The first thing you have to do to get started with encrypting your website is getting creating a SSL key and a certification request file based on that key. Using Linux this step is very easy. Just execute the following tow commands.

[sourcecode language=”bash”]
openssl genrsa -out mykey.key 2048
openssl req -new -key mykey.key -out mykey.csr -config req.conf
[/sourcecode]

The directory where you execute the command has also to contain the following req.conf:

[sourcecode language=”text”]
[ req ]
default_bits = 2048
default_keyfile = mykey.key
distinguished_name = req_distinguished_name
req_extensions = req_ext # The extentions to add to the self signed cert

[ req_distinguished_name ]
countryName = US
countryName_default = US
stateOrProvinceName = Colorado
stateOrProvinceName_default = Colorado
localityName = Denver
localityName_default = Denver
organizationName = myproject.com
organizationName_default = myproject.com
commonName = www.myproject.com
commonName_max = 64

[ req_ext ]
subjectAltName = @alt_names

[alt_names]
DNS.1 = www.myproject2.com
DNS.2 = www.myproject3.com
[/sourcecode]

Important: The [ req_ext ] and [alt_names] sections are only needed if you want to issue a certificate which is valid for multiple domains. Otherwise you can just leave these tow sections out.
Step 2: Now we arrived at the time where you have to issue your SSL certificate. You can either do that for free or get a commercial certificate. The advantage of the latter solution is that these certificates are recognized by all common web-browsers while the free certificates still have some acceptance issues.

A a really good provider of free SSL certificates is CaCert.org. The acceptance of these free SSL certificates will increase with the time so it is definitely worth considering this option. If you decide to get a non-free certificate you might have a look at Namecheap.com or GoDaddy.com to get cheap ones.

The certificates are simply issued after you uploaded your CSR Request file you have created before. If you got your certificate the only thing missing is to correctly setup your Apache Webserver

Step 3: Configure your webserver to use the SSL Certificates
The easiest way to do is to use virtual hosts. Adding the following two configs to your webserver will do both enable SSL and also maintain the normal HTTP connection.

[sourcecode language=”text”]
<VirtualHost *:443>

<Directory "/var/www/html">
Require all granted
</Directory>

DocumentRoot /var/www/html
ServerName www.mysite.com
SSLEngine On
SSLCertificateFile /etc/httpd/conf.d/ssl.key/cert.crt
SSLCertificateKeyFile /etc/httpd/conf.d/ssl.key/djvupdf.key
SSLCACertificateFile /etc/httpd/conf.d/ssl.key/cert.ca-bundle
</VirtualHost>

<VirtualHost *:80>
DocumentRoot /var/www/html
ServerName www.mysite.com

<Directory "/var/www/html">
Require all granted
</Directory>
</VirtualHost>
[/sourcecode]

The files cert.crt and cert.ca-bundle will be provided by your certification authority after the transaction has been completed.

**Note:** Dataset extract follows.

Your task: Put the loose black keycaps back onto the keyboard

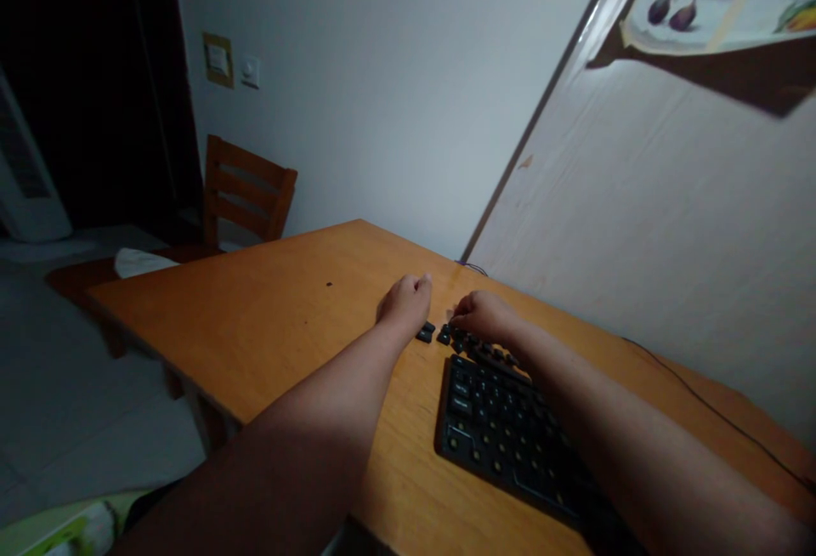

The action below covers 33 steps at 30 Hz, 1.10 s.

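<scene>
A black keyboard (503,433) lies on the orange wooden table (274,318), under my right forearm. Several loose black keycaps (426,333) lie on the table just past its far end. My left hand (405,301) rests on the table beside those keycaps, fingers curled into a loose fist; what is in it, if anything, is hidden. My right hand (484,315) hovers over the keyboard's far edge with fingers pinched together at the keycaps there; I cannot make out what they hold.
A wooden chair (246,190) stands behind the table's far-left corner, with a white cloth (140,263) nearby. A thin black cable (714,407) runs along the table by the wall on the right. Tiled floor lies to the left.
</scene>
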Each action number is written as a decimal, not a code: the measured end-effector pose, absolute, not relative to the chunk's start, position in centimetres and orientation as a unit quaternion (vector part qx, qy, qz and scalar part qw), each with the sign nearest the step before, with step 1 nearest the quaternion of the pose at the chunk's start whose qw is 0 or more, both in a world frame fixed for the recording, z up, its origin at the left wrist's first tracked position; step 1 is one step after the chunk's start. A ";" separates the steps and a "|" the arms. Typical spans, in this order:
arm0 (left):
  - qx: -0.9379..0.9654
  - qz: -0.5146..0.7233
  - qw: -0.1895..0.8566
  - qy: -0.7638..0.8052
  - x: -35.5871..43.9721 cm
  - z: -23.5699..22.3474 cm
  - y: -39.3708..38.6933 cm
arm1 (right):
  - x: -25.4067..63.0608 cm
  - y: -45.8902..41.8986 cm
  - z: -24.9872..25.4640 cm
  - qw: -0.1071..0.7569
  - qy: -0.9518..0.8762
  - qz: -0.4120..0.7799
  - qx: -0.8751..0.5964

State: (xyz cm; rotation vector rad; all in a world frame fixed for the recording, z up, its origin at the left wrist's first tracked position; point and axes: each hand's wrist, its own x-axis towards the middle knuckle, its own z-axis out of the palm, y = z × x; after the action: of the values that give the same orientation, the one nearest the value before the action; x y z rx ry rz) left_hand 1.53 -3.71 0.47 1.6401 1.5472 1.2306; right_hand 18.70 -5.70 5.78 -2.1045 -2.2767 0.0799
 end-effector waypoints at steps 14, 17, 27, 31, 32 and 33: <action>0.615 0.451 0.274 0.587 1.5 0.5 -3.8 | 19.9 -7.8 7.5 0.042 -0.763 0.017 -0.645; 0.616 0.446 0.273 0.589 1.5 0.6 -3.8 | 19.5 -7.1 7.0 0.031 -0.761 0.024 -0.647; 0.612 0.461 0.297 0.569 1.6 0.4 -3.6 | 19.1 -5.1 5.4 0.051 -0.744 0.085 -0.660; 0.611 0.493 0.325 0.528 1.9 0.7 -3.7 | 19.5 -5.3 5.6 0.120 -0.749 0.104 -0.644; 0.610 0.498 0.341 0.514 2.0 0.8 -3.8 | 19.6 -5.6 5.8 0.139 -0.751 0.105 -0.637; 0.607 0.502 0.364 0.497 2.1 1.0 -4.0 | 19.6 -5.9 6.0 0.157 -0.753 0.103 -0.631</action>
State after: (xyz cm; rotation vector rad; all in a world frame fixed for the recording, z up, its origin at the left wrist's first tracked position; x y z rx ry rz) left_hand 2.13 -3.97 1.00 1.5613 1.2790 1.2917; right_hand 19.60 -5.93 6.03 -1.8049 -2.1558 0.2958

Step 4: Solving SEO issues and testing your SSL configuration
Now you are done already. Your server is reachable via secured connections now. You can test if your SSL configuration is up-to-date at the following site:

https://www.ssllabs.com/ssltest/

If you get an A+ to A- there you are completely fine.

In case you did not disable the normal HTTP connection to your server there is a little issue with duplicate content you should solve. Search engines do not like duplicate content therefore you should tell them which is the preferred version of your site. This can be done easily by including the so-called canonical tag to the header section of your pages and setting it to the https:// URL of the particular page. This will fix those issues. Make sure, that the URL is exact!

A example how this looks like is the following line. Make sure to put it in the head section:

[sourcecode language=”text”]
<link rel="canonical" href="https://www.go4epub.com/" />
[/sourcecode]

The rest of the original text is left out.